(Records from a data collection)

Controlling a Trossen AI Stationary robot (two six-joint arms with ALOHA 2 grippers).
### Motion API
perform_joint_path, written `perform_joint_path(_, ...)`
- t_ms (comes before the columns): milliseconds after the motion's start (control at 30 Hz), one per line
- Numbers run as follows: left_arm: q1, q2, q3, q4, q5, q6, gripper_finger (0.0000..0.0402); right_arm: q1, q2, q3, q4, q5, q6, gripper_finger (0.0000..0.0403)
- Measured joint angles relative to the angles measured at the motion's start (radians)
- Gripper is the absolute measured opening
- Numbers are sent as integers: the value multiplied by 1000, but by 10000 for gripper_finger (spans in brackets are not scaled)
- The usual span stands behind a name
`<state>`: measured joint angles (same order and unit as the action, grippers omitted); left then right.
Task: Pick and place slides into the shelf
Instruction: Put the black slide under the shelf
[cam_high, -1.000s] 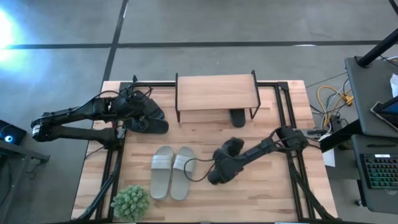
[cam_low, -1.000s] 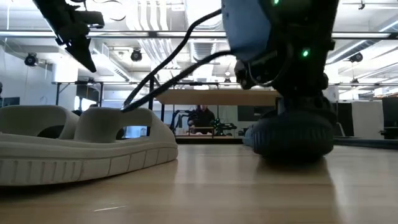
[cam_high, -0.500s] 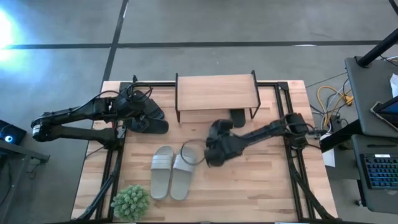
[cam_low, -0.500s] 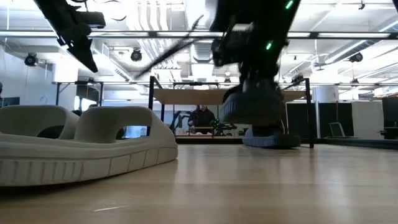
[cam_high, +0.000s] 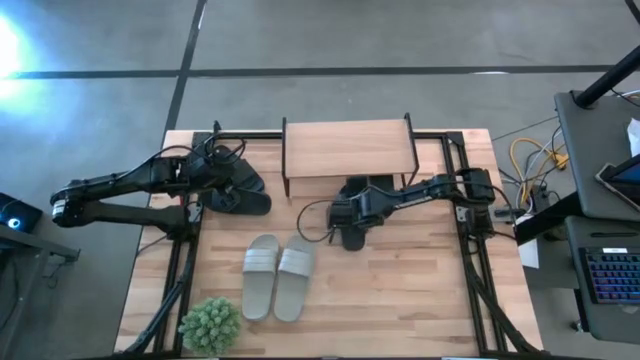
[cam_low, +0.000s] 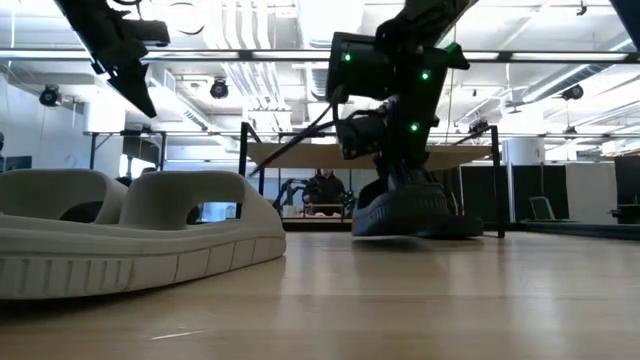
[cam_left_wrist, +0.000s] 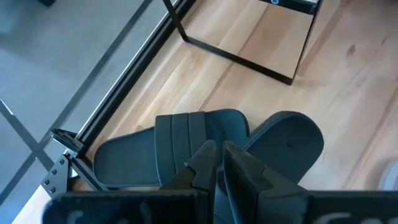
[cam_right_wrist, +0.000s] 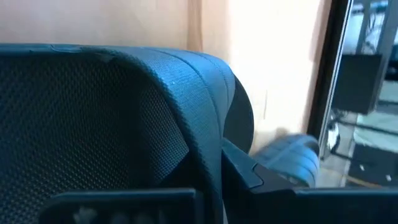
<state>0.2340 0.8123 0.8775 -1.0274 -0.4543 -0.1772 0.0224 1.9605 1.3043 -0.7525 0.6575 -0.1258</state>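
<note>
Right gripper (cam_high: 352, 215): clamped on the strap of a black slide (cam_high: 352, 238), carried just in front of the shelf (cam_high: 348, 148), near its right half.
Held slide: in the low view, sole just above or on the table; cannot tell which.
2nd black slide (cam_high: 381, 187): partly under the shelf, right side.
Left gripper (cam_left_wrist: 214, 163): fingers closed together, empty, above 2 more black slides (cam_high: 237, 190) at the table's left edge.
Grey slides (cam_high: 277, 276): 1 pair, side by side, front centre, beside a plant (cam_high: 210, 325).
</note>
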Motion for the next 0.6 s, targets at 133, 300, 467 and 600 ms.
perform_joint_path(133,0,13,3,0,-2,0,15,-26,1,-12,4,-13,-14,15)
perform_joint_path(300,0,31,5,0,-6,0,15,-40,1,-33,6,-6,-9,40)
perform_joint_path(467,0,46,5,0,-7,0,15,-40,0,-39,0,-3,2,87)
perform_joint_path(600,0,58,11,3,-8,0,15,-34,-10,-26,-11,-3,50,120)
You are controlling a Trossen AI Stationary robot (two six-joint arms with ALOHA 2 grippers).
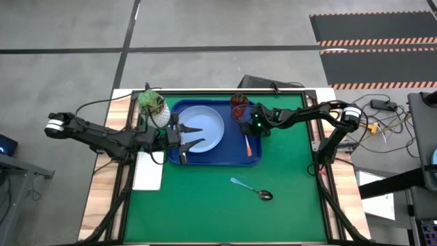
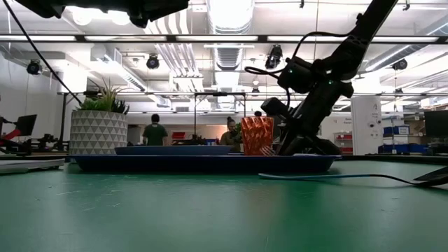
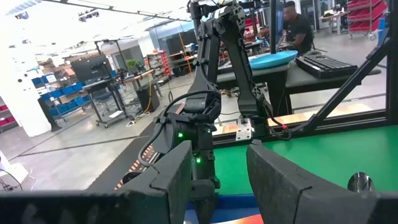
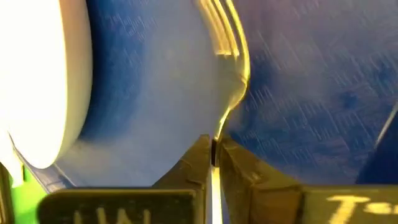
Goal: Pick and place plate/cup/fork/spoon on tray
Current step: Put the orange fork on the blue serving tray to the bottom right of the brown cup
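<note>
While clamped, fork (image 4: 227, 68) beside plate (image 4: 43, 81)

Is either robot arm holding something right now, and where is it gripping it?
The right gripper pinches the fork by its handle, over the tray. The left gripper holds nothing.

You see the fork (image 4: 227, 56) cut off at the right wrist picture's edge, its handle hidden between the right tool's (image 4: 214, 155) fingers. In the low view, the tray's (image 2: 203, 163) rim hides most of the plate.
</note>
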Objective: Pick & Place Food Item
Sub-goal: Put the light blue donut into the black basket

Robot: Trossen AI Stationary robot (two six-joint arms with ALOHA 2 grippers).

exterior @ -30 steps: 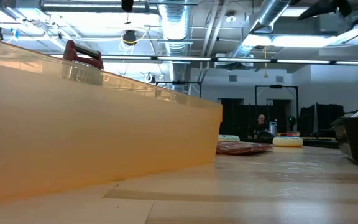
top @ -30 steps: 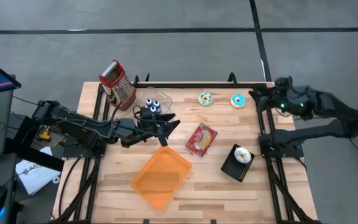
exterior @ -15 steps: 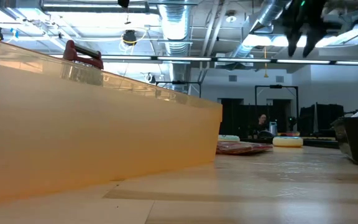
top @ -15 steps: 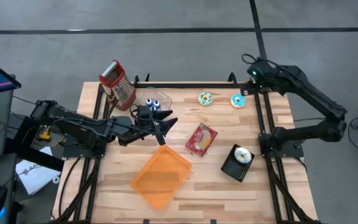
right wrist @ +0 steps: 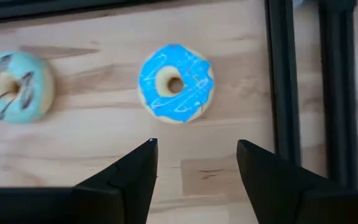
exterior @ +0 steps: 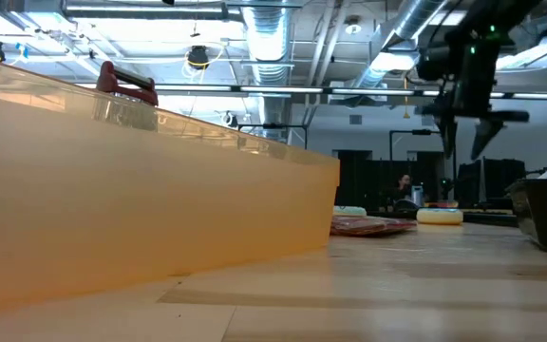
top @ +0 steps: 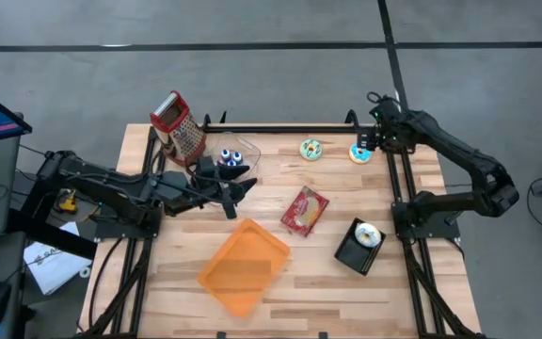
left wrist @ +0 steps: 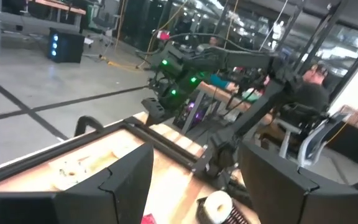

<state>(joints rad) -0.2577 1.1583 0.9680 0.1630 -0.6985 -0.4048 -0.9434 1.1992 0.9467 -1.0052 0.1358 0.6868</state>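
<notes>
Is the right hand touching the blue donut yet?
Apart. The right wrist view shows bare wood between the open right hand and the blue donut; the low view shows that hand well above the table.

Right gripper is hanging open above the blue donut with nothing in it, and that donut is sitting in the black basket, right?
Not quite. The right gripper does hang open and empty above the blue donut, but the right wrist view shows that donut lying on the bare wooden table, not in a basket.

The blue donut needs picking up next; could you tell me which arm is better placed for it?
The right. Its open gripper hangs just above the blue donut; the left gripper is far across the table.
</notes>
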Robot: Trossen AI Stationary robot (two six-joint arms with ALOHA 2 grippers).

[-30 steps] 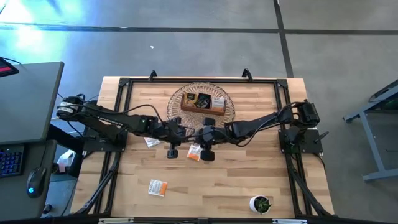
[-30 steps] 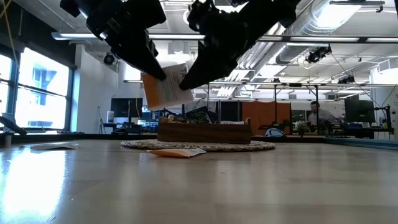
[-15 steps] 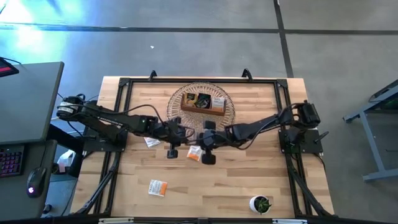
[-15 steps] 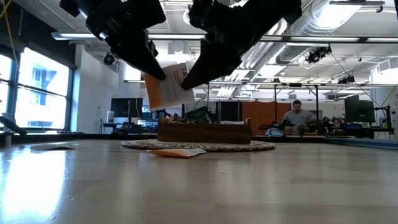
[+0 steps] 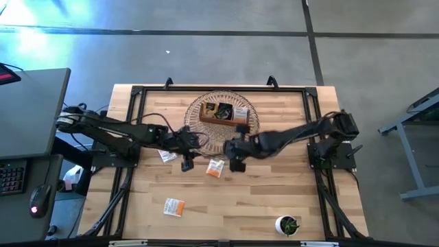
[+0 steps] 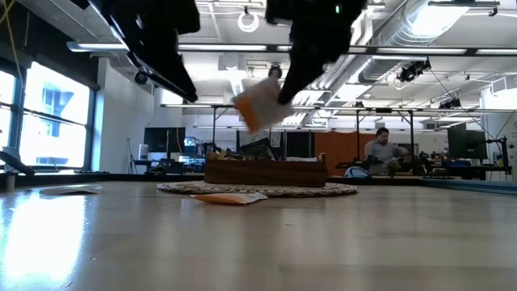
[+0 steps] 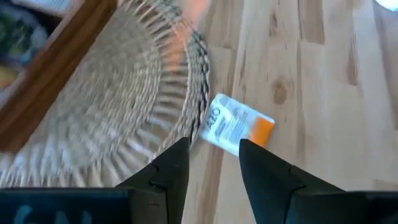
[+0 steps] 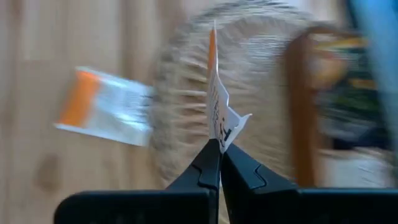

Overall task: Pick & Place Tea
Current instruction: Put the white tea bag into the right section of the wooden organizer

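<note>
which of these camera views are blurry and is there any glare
Both wrist views are motion-smeared, especially the woven mat; in the right wrist view the held sachet stays sharp. In the low view that sachet blurs. The high view is sharp, with blue-white glare top left.

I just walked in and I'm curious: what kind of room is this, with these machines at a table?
It looks like a lab or open-plan workshop. Exposed ceiling ducts run overhead, a person sits among monitors and benches at the back, and a desk with a keyboard and mouse stands beside the wooden table.
</note>
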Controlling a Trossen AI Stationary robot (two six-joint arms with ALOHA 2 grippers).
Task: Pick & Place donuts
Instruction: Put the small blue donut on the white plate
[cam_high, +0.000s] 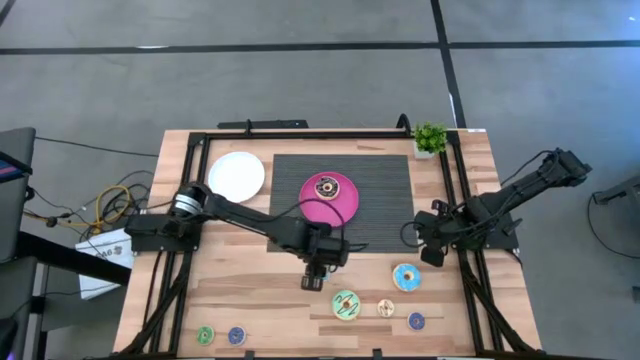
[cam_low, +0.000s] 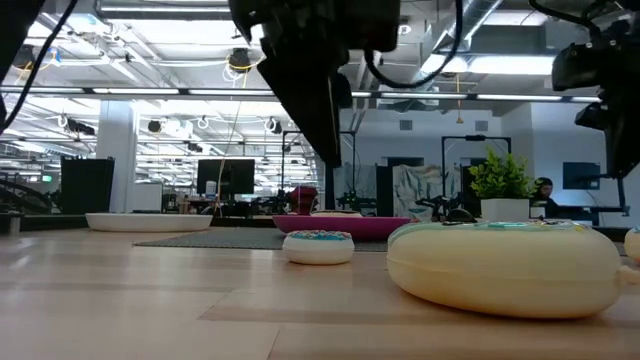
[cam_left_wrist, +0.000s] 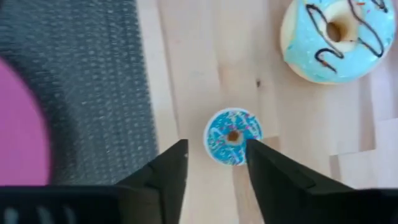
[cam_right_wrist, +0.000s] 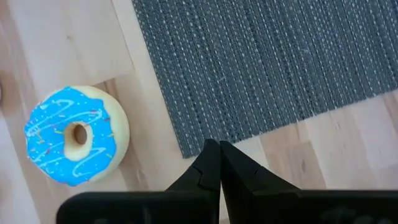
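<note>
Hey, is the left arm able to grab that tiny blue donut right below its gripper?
Probably yes. The left gripper hangs open just above the tiny blue donut, which lies flat on bare wood between the fingers. Nothing crowds it: the mat and the larger light blue donut sit clear.

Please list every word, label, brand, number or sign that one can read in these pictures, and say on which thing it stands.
None can be read.
A white paper left of the table bears dark print, too small to read.
The donuts, the pink plate and the white plate carry no writing.
</note>
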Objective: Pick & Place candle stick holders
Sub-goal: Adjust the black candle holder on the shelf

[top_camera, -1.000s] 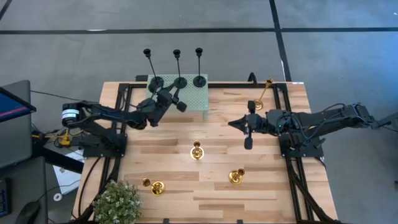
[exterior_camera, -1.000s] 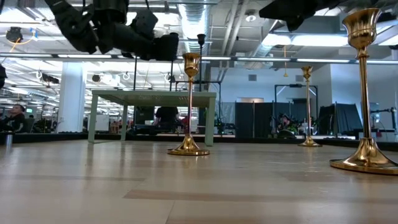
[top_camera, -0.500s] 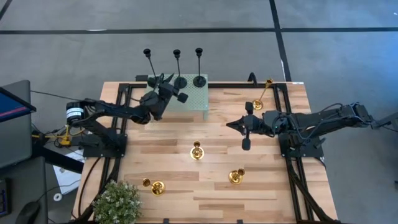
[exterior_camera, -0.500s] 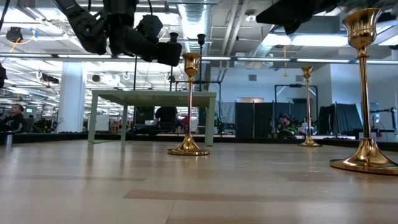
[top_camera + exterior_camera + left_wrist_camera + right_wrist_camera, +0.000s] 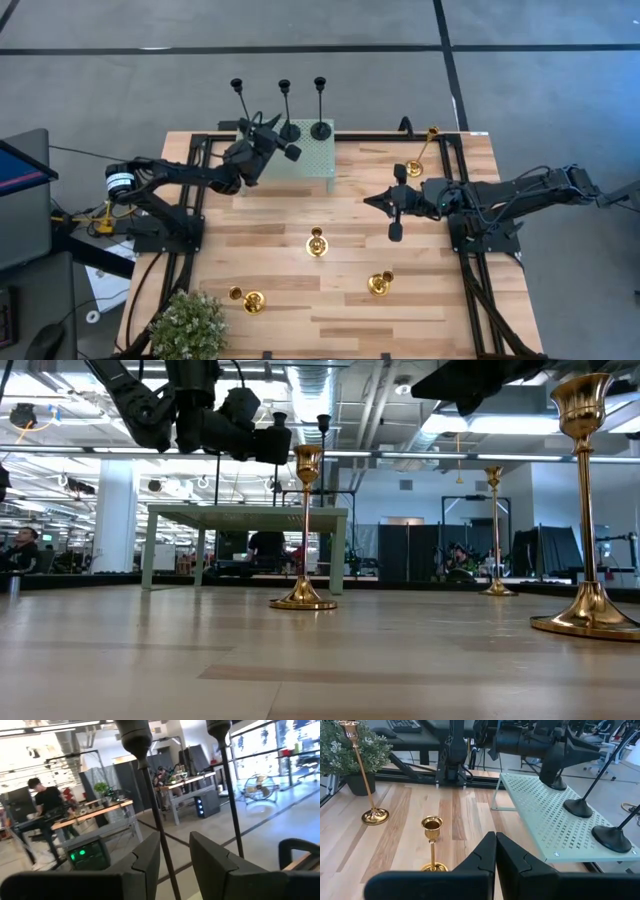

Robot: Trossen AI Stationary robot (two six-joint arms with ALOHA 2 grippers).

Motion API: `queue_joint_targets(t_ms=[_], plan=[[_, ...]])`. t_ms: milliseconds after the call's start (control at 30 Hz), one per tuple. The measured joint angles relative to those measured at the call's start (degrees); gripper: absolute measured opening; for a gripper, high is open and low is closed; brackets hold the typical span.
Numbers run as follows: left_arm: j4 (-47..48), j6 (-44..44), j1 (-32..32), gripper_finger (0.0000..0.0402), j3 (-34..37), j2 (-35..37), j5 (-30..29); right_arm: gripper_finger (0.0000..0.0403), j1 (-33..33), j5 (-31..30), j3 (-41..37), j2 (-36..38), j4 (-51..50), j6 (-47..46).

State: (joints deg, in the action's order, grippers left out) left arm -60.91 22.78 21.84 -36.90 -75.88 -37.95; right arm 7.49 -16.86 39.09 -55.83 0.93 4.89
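Three black candle stick holders stand by their round bases on the green perforated stand (image 5: pixel 312 160) at the far side: left (image 5: pixel 240 95), middle (image 5: pixel 288 128), right (image 5: pixel 320 128). My left gripper (image 5: pixel 262 128) is open at the left one. Its fingers stand on either side of that holder's thin stem (image 5: pixel 152 805), below the cup. Four gold holders stand on the wood: centre (image 5: pixel 316 243), near right (image 5: pixel 380 283), near left (image 5: pixel 247 298) and far right (image 5: pixel 420 150). My right gripper (image 5: pixel 385 205) is shut and empty above the table right of centre.
A potted plant (image 5: pixel 188 325) stands at the table's near left corner. The stand's edge (image 5: pixel 555 855) rises above the wood at the far side. Bare wood lies between the gold holders. A person (image 5: pixel 47 805) stands at benches in the room beyond.
My left gripper has gone toward the table's far edge, over the green stand, up to the left black holder, whose stem now sits between its fingers. My right gripper has shifted a little toward the table's left.
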Motion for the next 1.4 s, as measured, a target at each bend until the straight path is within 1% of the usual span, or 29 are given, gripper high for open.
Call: queue_joint_targets(t_ms=[167, 300, 467, 700, 867, 1400], plan=[[0.01, -0.56, 1.32, 0.0106, -0.91, 0.07, 0.85, 0.0, 0.0, 0.0, 0.0, 0.0, 0.0, 0.0], [-0.01, -0.7, 2.37, 0.0106, -1.36, -0.03, 3.21, 0.0, 0.0, 0.0, 0.0, 0.0, 0.03, 0.02], [0.01, -0.76, 3.09, 0.0106, -3.21, -2.88, 4.15, 0.0, 0.0, 0.02, 0.0, 0.0, 1.01, 0.04], [0.02, 0.67, 3.59, 0.0106, -5.46, -6.5, 3.34, 0.0, 0.04, 0.04, 0.0, 0.0, 1.01, 0.04], [-0.01, 1.15, 3.72, 0.0106, -5.54, -6.6, 0.14, 0.0, 0.04, 0.04, 0.0, 0.0, 0.91, 0.06], [-0.03, 1.35, 4.18, 0.0106, -5.54, -6.6, 0.05, 0.0, 0.04, 0.06, 0.0, 0.0, 0.57, 0.1]])
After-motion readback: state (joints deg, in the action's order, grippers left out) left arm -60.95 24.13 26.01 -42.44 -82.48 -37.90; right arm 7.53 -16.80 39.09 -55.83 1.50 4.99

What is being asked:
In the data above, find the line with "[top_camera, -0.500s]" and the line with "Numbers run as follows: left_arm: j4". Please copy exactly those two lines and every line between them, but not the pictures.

Your response:
[top_camera, -0.500s] 
[exterior_camera, -0.500s] 
[top_camera + exterior_camera + left_wrist_camera + right_wrist_camera, +0.000s] 

Robot: Trossen AI Stationary robot (two six-joint arms with ALOHA 2 grippers).

Motion API: `queue_joint_targets(t_ms=[_], plan=[[_, ...]])`. t_ms: milliseconds after the call's start (control at 30 Hz), one per tuple. The measured joint angles relative to those measured at the call's start (degrees); gripper: absolute measured opening; for a gripper, high is open and low is closed; brackets hold the typical span.
Numbers run as follows: left_arm: j4 (-47..48), j6 (-44..44), j1 (-32..32), gripper_finger (0.0000..0.0402), j3 (-34..37), j2 (-35..37), j5 (-30..29); right_arm: gripper_finger (0.0000..0.0403), j1 (-33..33), j5 (-31..30), j3 (-41..37), j2 (-36..38), j4 (-51..50), j6 (-47..46).

That finishes the exercise, with nothing more to add.